Host agencies may need to review whether their Maryland-affiliated advisors are covered by existing registrations and insurance policies. Independent advisors may need to confirm whether their host’s coverage is sufficient. Tour operators and group-travel specialists should watch closely if they market faith-based, pilgrimage, student, senior or affinity travel to Maryland residents. Online sellers should also monitor whether the state treats digital sales to Maryland customers as covered activity.

What Maryland travelers should do before buying a package

For consumers, the new law is a reminder that the cheapest package is not always the safest one. Travelers should ask for the seller’s legal business name, insurance details, supplier list and written cancellation terms before paying. They should also confirm whether flights, hotels, ground transportation and local services are booked directly with recognizable suppliers or through intermediaries.

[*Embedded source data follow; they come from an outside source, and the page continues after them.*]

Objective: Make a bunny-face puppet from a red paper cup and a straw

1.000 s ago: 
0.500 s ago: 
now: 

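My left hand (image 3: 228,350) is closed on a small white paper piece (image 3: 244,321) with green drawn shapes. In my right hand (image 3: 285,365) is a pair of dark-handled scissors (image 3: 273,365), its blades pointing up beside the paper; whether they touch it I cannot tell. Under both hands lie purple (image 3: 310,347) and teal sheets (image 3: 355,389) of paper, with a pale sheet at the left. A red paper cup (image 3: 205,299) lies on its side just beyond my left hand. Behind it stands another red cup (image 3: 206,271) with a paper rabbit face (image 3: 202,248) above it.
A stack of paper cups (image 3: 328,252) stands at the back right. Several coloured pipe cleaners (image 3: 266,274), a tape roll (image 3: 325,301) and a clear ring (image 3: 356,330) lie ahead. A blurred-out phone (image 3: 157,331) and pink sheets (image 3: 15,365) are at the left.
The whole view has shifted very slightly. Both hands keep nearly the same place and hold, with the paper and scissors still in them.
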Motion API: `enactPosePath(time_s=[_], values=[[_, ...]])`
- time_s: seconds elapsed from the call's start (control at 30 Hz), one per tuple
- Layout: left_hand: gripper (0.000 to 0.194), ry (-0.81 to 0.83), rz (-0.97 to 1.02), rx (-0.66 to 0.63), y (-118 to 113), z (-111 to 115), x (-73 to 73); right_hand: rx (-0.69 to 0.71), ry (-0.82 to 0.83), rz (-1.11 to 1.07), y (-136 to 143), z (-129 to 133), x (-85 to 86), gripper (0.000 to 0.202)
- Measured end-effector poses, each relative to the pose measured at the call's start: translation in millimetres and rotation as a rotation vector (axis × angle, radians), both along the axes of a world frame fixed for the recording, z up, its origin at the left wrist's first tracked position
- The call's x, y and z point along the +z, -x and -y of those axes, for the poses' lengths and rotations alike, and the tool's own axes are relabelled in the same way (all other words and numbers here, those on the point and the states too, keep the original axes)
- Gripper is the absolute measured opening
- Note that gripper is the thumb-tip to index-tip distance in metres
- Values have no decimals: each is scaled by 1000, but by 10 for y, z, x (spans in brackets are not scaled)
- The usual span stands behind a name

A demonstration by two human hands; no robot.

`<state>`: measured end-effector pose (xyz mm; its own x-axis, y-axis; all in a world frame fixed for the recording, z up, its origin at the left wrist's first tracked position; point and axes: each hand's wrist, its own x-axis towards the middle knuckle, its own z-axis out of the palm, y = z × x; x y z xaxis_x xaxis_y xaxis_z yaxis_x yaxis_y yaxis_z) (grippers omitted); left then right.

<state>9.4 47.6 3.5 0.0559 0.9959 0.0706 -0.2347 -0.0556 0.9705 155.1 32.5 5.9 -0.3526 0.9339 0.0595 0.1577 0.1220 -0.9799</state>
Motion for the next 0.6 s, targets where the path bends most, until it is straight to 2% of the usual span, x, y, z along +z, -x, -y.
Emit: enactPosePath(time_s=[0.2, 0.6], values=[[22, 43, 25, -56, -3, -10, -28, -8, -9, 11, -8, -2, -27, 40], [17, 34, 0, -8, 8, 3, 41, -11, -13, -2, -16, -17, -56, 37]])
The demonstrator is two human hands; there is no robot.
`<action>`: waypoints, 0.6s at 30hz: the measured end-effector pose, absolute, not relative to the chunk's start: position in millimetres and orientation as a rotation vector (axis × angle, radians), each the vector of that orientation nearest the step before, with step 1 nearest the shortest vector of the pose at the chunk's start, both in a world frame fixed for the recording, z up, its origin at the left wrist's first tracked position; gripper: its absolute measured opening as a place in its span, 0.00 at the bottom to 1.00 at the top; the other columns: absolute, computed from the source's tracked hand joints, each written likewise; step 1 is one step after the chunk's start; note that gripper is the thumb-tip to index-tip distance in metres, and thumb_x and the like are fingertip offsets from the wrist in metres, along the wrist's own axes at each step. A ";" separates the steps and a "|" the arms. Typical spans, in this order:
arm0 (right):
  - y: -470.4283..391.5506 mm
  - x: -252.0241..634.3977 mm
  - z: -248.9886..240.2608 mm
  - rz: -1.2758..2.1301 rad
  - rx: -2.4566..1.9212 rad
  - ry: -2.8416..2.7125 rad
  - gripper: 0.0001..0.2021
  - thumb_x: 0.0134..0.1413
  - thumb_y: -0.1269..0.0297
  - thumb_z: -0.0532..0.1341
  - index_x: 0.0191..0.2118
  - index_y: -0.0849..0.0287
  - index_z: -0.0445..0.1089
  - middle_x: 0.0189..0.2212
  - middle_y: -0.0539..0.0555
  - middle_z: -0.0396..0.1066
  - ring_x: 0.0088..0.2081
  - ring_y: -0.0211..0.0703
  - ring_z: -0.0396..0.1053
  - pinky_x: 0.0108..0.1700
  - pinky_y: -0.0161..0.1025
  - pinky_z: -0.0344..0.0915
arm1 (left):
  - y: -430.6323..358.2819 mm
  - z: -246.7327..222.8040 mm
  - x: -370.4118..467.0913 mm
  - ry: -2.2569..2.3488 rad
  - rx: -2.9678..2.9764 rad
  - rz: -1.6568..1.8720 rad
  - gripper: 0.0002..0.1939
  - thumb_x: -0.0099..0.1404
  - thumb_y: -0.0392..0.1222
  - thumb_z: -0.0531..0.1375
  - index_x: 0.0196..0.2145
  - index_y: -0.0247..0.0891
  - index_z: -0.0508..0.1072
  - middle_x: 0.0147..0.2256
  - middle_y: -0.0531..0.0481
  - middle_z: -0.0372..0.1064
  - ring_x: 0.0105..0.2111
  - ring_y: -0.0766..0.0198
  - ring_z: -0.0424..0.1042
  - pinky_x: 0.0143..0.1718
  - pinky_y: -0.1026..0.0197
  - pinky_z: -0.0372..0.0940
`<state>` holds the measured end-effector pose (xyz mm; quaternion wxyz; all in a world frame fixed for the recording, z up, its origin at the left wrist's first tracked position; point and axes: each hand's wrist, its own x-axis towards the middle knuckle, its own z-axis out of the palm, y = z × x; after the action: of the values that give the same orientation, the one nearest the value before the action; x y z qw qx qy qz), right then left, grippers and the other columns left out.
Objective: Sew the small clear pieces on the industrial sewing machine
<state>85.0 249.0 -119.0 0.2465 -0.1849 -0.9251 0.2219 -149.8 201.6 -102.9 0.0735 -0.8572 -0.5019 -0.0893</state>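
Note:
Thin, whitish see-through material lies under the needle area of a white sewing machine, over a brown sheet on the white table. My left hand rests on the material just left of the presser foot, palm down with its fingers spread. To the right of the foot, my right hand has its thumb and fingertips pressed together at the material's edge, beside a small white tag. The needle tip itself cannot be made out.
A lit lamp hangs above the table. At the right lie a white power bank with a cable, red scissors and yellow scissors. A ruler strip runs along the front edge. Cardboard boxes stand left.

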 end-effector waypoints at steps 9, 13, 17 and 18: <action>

Maryland travelers planning airport-based trips can also reduce stress by checking schedules and ground logistics early, especially for group departures from Baltimore/Washington International Thurgood Marshall Airport. For live operational planning, Odyssey also provides a BWI flight board and information on BWI airport transfers and taxis.

The bottom line

Maryland’s new travel seller registration law is a consumer-protection response to a tragic pilgrimage case, but it is also a new compliance signal for the U.S. travel trade. If the state issues clear guidance, the law could help travelers identify insured, registered sellers without placing unreasonable burdens on legitimate agencies. If the rules remain vague, agencies and advisors may face a difficult fall compliance season as they try to determine who must register and how far Maryland’s reach extends.

For now, the most important date is October 1. Between now and then, the travel industry will be watching Maryland regulators for definitions, forms, exemptions and enforcement guidance that determine whether the law becomes a focused consumer-protection tool or a broader regulatory challenge for sellers across the country.